## Data in this exercise:
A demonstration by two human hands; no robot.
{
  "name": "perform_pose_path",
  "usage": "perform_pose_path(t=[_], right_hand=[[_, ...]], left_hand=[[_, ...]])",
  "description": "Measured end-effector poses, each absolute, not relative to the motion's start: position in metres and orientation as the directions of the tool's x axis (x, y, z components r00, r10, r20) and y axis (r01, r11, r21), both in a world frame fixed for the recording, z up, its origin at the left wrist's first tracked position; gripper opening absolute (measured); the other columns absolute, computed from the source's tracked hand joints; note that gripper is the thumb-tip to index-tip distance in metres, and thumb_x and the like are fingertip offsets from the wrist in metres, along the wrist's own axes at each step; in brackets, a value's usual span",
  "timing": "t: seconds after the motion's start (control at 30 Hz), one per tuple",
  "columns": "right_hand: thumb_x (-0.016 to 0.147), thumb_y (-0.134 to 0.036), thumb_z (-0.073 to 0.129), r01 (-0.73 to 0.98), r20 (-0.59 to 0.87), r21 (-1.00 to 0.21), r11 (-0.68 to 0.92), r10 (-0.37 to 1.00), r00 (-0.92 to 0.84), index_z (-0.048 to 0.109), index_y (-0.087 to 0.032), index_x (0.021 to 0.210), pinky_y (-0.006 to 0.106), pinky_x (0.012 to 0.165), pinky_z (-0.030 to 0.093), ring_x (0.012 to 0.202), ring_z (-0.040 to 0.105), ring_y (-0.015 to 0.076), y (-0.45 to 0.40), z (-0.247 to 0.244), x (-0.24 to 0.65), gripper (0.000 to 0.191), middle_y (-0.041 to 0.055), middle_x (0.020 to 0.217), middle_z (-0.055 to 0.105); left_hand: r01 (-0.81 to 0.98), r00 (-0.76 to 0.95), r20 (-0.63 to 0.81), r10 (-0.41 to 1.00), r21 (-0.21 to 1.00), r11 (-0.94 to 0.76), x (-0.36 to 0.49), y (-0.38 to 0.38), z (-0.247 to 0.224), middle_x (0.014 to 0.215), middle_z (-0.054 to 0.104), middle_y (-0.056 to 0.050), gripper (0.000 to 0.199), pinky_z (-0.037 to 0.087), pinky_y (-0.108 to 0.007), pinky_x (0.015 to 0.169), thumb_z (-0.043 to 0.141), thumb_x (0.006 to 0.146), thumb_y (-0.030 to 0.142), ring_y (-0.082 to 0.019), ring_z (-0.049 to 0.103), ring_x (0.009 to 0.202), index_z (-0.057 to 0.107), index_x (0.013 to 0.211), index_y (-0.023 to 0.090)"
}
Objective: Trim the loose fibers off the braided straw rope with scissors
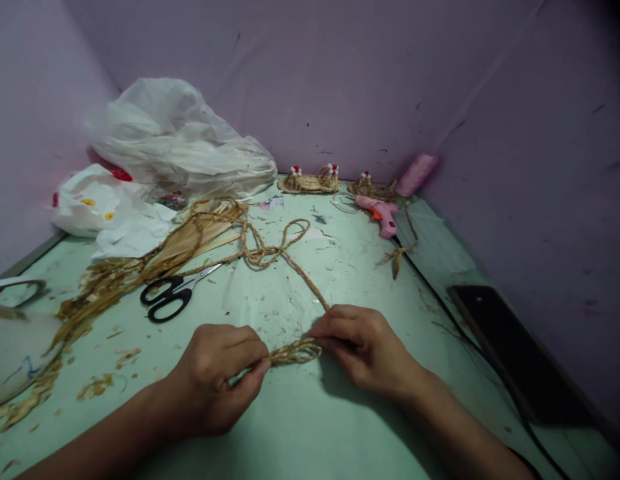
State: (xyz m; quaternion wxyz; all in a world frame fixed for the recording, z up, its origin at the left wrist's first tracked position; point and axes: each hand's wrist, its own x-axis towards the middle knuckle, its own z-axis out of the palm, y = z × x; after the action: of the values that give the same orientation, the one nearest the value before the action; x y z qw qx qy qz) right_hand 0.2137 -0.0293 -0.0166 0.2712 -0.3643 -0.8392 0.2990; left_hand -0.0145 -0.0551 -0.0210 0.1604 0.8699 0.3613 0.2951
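Note:
A length of braided tan cord [309, 281] runs from a loose tangle on the table down to my hands. My left hand [225, 373] pinches one end of a small bundle of looped cord [295, 351] between thumb and fingers. At the other end of the bundle, my right hand [367, 347] is closed with thumb and fingertips on the cord, where the long strand comes in. Black-handled scissors [177, 293] lie partly spread to the left, beyond my left hand.
Dried fibre strips [103, 300] and scraps litter the left side, near plastic bags [185, 140]. Woven soles with beads [310, 183] stand by the wall. A pink glue gun [383, 212], its black cable [440, 307], a pink roll [417, 175] and a dark phone [515, 353] lie right.

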Motion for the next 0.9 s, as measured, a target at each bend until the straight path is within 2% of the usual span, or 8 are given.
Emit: perform_pose_path(t=[0.13, 0.43, 0.53, 0.67, 0.9], right_hand=[[0.076, -0.010, 0.051, 0.497, 0.153, -0.713, 0.494, 0.802, -0.578, 0.067, -0.020, 0.088, 0.025, 0.060, 0.045, 0.068, 0.058, 0.0137, -0.030, -0.015, 0.215, 0.022, 0.0035, 0.076, 0.064], [0.076, -0.013, 0.052, 0.418, 0.107, -0.810, 0.410, 0.805, -0.583, 0.066, -0.018, 0.090, 0.024, 0.058, 0.043, 0.066, 0.056, 0.0123, -0.030, -0.012, 0.216, 0.020, 0.0032, 0.078, 0.062], [0.071, -0.024, 0.062, 0.426, 0.132, -0.788, 0.445, 0.798, -0.588, 0.065, -0.018, 0.091, 0.026, 0.061, 0.044, 0.069, 0.057, 0.0139, -0.031, -0.009, 0.216, 0.021, 0.0038, 0.079, 0.063], [0.067, -0.039, 0.068, 0.471, 0.192, -0.750, 0.464, 0.834, -0.516, 0.068, -0.017, 0.085, 0.025, 0.054, 0.042, 0.060, 0.056, 0.0132, -0.031, -0.014, 0.214, 0.028, 0.0034, 0.068, 0.063], [0.074, -0.031, 0.063, 0.382, 0.309, -0.758, 0.529, 0.806, -0.505, 0.069, -0.016, 0.081, 0.022, 0.049, 0.039, 0.054, 0.055, 0.0108, -0.030, -0.023, 0.213, 0.018, 0.0039, 0.064, 0.063]], left_hand=[[0.532, 0.540, 0.415, 0.732, 0.506, -0.679, -0.016, -0.055, -0.022, 0.061, 0.058, -0.001, 0.013, 0.038, -0.021, 0.051, 0.047, 0.077, 0.013, -0.010, 0.052, 0.053, 0.059, 0.077, 0.018], [0.493, 0.491, 0.478, 0.728, 0.536, -0.685, -0.018, -0.051, -0.022, 0.062, 0.058, -0.001, 0.013, 0.040, -0.019, 0.051, 0.050, 0.074, 0.008, -0.009, 0.053, 0.053, 0.059, 0.078, 0.017], [0.508, 0.483, 0.478, 0.733, 0.529, -0.680, -0.018, -0.051, -0.022, 0.062, 0.058, 0.000, 0.012, 0.040, -0.019, 0.051, 0.050, 0.075, 0.008, -0.009, 0.052, 0.054, 0.058, 0.077, 0.017], [0.528, 0.460, 0.493, 0.738, 0.517, -0.674, -0.018, -0.053, -0.023, 0.062, 0.058, 0.000, 0.011, 0.039, -0.020, 0.051, 0.051, 0.074, 0.008, -0.009, 0.052, 0.053, 0.058, 0.075, 0.017], [0.526, 0.477, 0.506, 0.719, 0.491, -0.695, -0.017, -0.054, -0.020, 0.061, 0.057, 0.000, 0.011, 0.039, -0.020, 0.051, 0.051, 0.074, 0.008, -0.008, 0.052, 0.053, 0.058, 0.074, 0.016]])
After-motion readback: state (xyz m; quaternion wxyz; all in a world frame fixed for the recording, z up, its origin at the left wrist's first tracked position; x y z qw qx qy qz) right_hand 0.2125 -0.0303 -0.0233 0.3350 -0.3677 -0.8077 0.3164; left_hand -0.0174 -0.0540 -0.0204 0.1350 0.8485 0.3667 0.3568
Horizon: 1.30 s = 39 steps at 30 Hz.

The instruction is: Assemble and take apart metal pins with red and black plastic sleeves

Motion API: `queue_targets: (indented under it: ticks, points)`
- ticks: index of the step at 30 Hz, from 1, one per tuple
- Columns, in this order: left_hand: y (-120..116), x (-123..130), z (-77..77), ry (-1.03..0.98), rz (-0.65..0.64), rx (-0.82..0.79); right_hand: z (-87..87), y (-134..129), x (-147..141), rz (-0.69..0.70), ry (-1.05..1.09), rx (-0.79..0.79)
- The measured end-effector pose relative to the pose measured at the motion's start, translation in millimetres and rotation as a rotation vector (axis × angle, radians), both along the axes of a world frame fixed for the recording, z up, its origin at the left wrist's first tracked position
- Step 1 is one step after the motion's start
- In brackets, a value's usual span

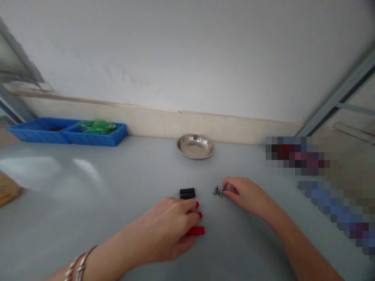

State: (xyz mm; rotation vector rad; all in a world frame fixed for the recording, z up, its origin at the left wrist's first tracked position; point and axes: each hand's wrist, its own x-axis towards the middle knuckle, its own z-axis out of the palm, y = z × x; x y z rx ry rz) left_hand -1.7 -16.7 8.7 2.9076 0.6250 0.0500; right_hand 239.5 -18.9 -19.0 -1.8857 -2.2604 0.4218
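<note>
A: Layout?
B: Grey table point(140, 171), steel dish point(195, 148) at the back.
A: Hands?
B: Left hand point(175, 226) over red cylinders point(197, 231), fingers bent and a little spread; gripping or just resting, cannot tell. Black cylinders point(187, 191) just beyond. Right hand point(244, 193) at the smallest items: small grey-black parts point(217, 191), on the table right of the black pair. One edge apparently pinched, thumb to forefinger.
A: Step?
B: Probably arranging or gathering. Next: light, precise fingertip grip; avoid rolling the cylinders.

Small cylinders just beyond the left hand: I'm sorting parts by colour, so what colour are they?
Both cylinders are black, seen best in the head view.
</note>
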Motion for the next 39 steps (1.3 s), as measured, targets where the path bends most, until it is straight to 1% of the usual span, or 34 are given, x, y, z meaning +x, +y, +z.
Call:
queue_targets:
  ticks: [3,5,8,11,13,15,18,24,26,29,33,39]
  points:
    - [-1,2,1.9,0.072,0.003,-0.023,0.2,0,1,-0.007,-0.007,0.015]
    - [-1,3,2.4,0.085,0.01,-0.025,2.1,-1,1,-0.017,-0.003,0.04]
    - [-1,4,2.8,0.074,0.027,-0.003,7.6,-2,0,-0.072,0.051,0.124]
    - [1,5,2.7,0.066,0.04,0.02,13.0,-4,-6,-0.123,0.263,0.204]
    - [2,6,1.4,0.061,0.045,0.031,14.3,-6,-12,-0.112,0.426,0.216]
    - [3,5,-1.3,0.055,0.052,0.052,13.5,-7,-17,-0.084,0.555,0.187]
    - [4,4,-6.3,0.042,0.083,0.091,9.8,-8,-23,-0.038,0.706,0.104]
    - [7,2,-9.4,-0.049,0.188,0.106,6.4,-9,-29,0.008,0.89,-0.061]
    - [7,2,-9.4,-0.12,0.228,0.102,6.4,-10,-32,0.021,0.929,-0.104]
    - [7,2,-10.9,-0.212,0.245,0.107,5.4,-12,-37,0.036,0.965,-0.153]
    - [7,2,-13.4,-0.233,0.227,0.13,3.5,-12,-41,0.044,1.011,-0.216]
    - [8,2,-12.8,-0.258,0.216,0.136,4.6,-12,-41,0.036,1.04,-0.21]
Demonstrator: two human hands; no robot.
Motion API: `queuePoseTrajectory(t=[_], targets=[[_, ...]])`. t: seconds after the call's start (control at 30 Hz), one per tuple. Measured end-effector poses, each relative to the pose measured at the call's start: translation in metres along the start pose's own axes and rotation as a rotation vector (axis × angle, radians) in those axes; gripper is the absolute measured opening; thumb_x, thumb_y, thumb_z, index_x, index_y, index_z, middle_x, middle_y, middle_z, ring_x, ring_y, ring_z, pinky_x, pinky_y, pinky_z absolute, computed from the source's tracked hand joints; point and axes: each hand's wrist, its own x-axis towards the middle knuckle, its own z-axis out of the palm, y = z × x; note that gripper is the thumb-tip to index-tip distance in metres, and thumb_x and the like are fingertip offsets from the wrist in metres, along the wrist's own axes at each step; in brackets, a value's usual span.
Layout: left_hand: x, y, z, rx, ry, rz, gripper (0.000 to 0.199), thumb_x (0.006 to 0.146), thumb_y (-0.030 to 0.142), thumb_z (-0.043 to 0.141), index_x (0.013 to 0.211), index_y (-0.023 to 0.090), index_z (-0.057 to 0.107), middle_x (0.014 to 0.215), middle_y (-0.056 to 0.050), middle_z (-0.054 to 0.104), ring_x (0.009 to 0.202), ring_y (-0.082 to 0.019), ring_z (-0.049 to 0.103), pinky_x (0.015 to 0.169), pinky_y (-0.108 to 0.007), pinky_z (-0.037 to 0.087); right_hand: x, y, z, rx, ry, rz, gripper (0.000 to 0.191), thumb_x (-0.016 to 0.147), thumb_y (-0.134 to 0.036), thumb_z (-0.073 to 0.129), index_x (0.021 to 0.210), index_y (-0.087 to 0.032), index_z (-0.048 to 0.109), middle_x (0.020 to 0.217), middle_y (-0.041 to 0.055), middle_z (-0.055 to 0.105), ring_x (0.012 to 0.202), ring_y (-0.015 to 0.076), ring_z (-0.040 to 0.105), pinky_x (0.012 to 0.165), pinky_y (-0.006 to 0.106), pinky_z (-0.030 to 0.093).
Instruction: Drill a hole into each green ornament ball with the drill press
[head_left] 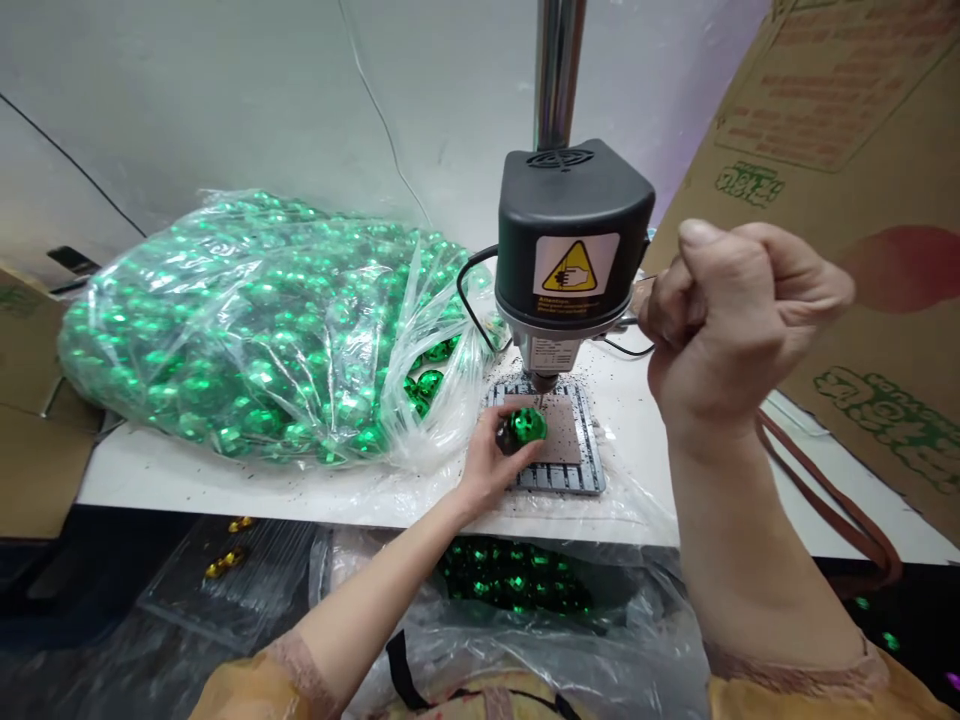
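My left hand (491,458) pinches a shiny green faceted ball (529,425) between thumb and fingers. It holds the ball on the slotted metal base (589,478), directly under the chuck and thin bit of a small black drill press (576,235). The bit's tip is close to the top of the ball; whether it touches, I cannot tell. To the right of the press head, my right hand (739,315) is closed in a fist around the drill press handle, which the fingers mostly hide. Dark shavings lie scattered around the base.
A large clear bag (247,330) full of green balls fills the left of the white table (300,495). Another plastic bag with green balls (517,575) sits below the front edge. Cardboard boxes (847,240) stand at right and far left. Gold balls (225,562) lie lower left.
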Motion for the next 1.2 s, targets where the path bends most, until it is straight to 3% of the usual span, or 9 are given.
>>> queuePoseTrajectory(t=[0.1, 0.23, 0.37, 0.53, 0.7, 0.77, 0.93, 1.1, 1.2], targets=[[-0.043, 0.008, -0.018, 0.167, 0.015, 0.298, 0.043, 0.089, 0.04, 0.08, 0.125, 0.023, 0.063, 0.109, -0.008, 0.073, 0.1, -0.025, 0.071, 0.085, -0.038, 0.058, -0.001, 0.002, -0.002, -0.016, 0.013, -0.018, 0.046, 0.084, -0.022, 0.07, 0.05, -0.023, 0.039, 0.041, -0.0082, 0.035, 0.036, 0.0057, 0.028, 0.042, 0.032, 0.021], [-0.114, 0.005, -0.045, 0.496, -0.239, 0.734, 0.045, 0.086, 0.041, 0.081, 0.124, 0.023, 0.067, 0.1, -0.01, 0.075, 0.083, -0.025, 0.069, 0.07, -0.038, 0.058, -0.006, 0.003, -0.002, -0.066, 0.018, -0.055, 0.044, 0.087, -0.021, 0.066, 0.05, -0.02, 0.042, 0.043, -0.0081, 0.036, 0.038, 0.0037, 0.03, 0.043, 0.029, 0.025], [-0.143, -0.002, -0.065, 0.674, -0.421, 0.792, 0.052, 0.086, 0.063, 0.078, 0.125, 0.028, 0.069, 0.109, -0.01, 0.078, 0.102, -0.029, 0.073, 0.084, -0.041, 0.064, -0.007, 0.001, 0.0, -0.065, 0.027, -0.068, 0.044, 0.087, -0.018, 0.063, 0.05, -0.019, 0.038, 0.043, -0.0085, 0.033, 0.039, 0.0024, 0.034, 0.044, 0.026, 0.026], [-0.058, -0.003, -0.087, 0.645, -0.094, 0.655, 0.035, 0.101, 0.016, 0.052, 0.133, 0.024, 0.063, 0.119, -0.012, 0.076, 0.111, -0.025, 0.074, 0.096, -0.043, 0.063, -0.007, 0.003, 0.0, -0.028, 0.041, -0.061, 0.043, 0.084, -0.018, 0.063, 0.051, -0.021, 0.037, 0.042, -0.0086, 0.033, 0.037, 0.0048, 0.033, 0.04, 0.029, 0.027], [0.074, -0.016, -0.108, 0.848, -0.101, -0.244, 0.036, 0.097, 0.009, 0.051, 0.127, 0.017, 0.07, 0.124, -0.019, 0.071, 0.115, -0.032, 0.07, 0.102, -0.047, 0.057, -0.006, 0.004, 0.0, -0.022, 0.03, -0.053, 0.043, 0.082, -0.02, 0.064, 0.049, -0.022, 0.037, 0.042, -0.0085, 0.033, 0.036, 0.0058, 0.033, 0.039, 0.029, 0.025], [0.103, -0.025, -0.109, 0.85, -0.16, -0.337, 0.028, 0.091, 0.012, 0.063, 0.116, 0.016, 0.075, 0.113, -0.017, 0.073, 0.109, -0.034, 0.07, 0.1, -0.047, 0.057, -0.006, 0.003, 0.0, -0.022, 0.029, -0.042, 0.043, 0.081, -0.021, 0.066, 0.049, -0.022, 0.038, 0.041, -0.0084, 0.034, 0.036, 0.0062, 0.033, 0.039, 0.03, 0.026], [0.114, -0.038, -0.103, 0.783, -0.247, -0.283, 0.027, 0.072, 0.008, 0.077, 0.096, 0.02, 0.078, 0.099, -0.01, 0.073, 0.096, -0.032, 0.07, 0.095, -0.044, 0.056, -0.004, 0.003, -0.001, 0.028, 0.048, -0.021, 0.045, 0.075, -0.025, 0.071, 0.047, -0.023, 0.037, 0.039, -0.0077, 0.034, 0.034, 0.0068, 0.031, 0.038, 0.03, 0.025], [0.098, -0.03, -0.105, 0.717, -0.148, -0.202, 0.028, 0.089, 0.014, 0.063, 0.112, 0.021, 0.077, 0.108, -0.012, 0.066, 0.103, -0.031, 0.067, 0.101, -0.046, 0.051, -0.005, 0.005, -0.002, 0.02, 0.048, -0.047, 0.045, 0.077, -0.022, 0.07, 0.046, -0.022, 0.037, 0.039, -0.0073, 0.033, 0.035, 0.007, 0.032, 0.04, 0.031, 0.026], [0.083, -0.017, -0.098, 0.407, -0.038, -0.13, 0.024, 0.095, 0.023, 0.058, 0.112, 0.024, 0.075, 0.108, -0.009, 0.064, 0.106, -0.027, 0.065, 0.102, -0.042, 0.052, -0.006, 0.005, -0.002, 0.026, 0.035, -0.051, 0.044, 0.079, -0.02, 0.068, 0.046, -0.022, 0.039, 0.041, -0.0072, 0.034, 0.036, 0.0071, 0.032, 0.041, 0.032, 0.026]])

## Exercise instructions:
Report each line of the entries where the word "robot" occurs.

## Written response:
A demonstration by two human hands; no robot.
Demonstrator: two human hands; no robot.

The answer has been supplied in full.